Quote from: Zephyrine;192211
My question is do the Ancient Pagan Philosophers provide the philosophical foundations of modern Paganism, like Augustine does for Christianity and Maimonides is to Rabbinic Judaism.


For some modern Pagans, yes, but not for all, just as in the past. While Stoicism and Neo-Platonism were very important for the approaches to their own religion among the Roman aristocracy, among Greek-speaking philosophers and among significant sections of the Egyptian priesthood, they weren't necessarily so among Italian, Mesopotamian or Egyptian farmers.

Quote from: Zephyrine;192211
Are the ancient pagan philosophers connected to Druidry, Wicca, etc. or is neo-Paganism a completely modern movement.

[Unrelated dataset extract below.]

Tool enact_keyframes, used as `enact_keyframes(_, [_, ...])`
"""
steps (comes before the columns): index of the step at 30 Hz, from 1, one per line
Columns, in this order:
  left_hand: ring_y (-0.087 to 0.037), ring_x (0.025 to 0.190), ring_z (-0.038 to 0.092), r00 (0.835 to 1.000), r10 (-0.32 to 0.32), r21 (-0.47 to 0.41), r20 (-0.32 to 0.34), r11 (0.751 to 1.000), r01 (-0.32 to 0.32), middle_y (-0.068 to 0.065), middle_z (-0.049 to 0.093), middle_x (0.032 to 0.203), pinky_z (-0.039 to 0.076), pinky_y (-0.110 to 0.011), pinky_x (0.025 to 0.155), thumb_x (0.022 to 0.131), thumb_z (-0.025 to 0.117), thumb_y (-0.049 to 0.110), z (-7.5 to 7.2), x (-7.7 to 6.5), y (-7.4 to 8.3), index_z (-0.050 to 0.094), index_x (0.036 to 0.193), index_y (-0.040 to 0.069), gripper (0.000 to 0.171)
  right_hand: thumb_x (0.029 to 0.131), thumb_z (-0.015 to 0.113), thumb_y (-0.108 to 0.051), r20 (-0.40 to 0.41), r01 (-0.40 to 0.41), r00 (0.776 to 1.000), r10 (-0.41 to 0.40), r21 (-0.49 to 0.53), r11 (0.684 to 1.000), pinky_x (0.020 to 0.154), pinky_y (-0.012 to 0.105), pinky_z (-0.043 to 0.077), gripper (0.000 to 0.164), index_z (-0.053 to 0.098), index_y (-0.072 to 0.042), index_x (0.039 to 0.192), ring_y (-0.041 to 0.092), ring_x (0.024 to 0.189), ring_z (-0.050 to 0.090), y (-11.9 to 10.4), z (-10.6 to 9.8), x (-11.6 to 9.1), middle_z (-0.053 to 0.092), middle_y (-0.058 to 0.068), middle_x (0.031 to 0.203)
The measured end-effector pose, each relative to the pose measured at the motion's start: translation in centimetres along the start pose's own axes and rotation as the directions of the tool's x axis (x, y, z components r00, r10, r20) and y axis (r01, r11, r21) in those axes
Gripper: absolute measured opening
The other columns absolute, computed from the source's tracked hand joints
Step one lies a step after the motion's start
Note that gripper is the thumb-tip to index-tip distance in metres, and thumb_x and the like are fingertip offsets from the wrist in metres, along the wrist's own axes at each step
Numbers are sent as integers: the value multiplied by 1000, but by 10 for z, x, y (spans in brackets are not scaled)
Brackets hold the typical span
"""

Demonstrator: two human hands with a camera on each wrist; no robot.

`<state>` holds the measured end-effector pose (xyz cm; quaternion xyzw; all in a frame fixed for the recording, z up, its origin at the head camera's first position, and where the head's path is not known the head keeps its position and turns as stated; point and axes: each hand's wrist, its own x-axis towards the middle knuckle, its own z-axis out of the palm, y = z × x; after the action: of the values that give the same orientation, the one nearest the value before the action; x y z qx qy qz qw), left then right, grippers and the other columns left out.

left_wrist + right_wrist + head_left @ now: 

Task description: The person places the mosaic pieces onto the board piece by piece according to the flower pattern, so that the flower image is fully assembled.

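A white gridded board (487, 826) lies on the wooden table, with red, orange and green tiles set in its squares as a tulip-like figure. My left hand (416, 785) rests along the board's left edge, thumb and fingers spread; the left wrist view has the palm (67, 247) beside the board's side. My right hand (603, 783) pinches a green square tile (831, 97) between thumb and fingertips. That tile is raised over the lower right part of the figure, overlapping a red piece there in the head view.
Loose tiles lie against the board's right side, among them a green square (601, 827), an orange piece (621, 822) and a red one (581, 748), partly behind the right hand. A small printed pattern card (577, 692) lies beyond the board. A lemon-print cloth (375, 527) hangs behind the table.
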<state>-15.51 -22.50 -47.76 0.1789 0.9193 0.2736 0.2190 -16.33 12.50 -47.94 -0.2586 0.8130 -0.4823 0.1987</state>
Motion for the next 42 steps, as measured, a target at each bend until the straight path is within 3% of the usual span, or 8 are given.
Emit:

Some persons in the Druidic movement and within Wicca were aware of Neo-Platonism. Neo-Platonism is one among several ways to interpret Druidry and Wicca. I know, that I have read Neo-Platonic interpretations of Wicca on the Web in the past, but I am now unable to find them, which is strange.

Quote from: Zephyrine;192211
I know the Stoics advocated a philosophy that was aligned with nature, but concepts like magick and play seem to be new...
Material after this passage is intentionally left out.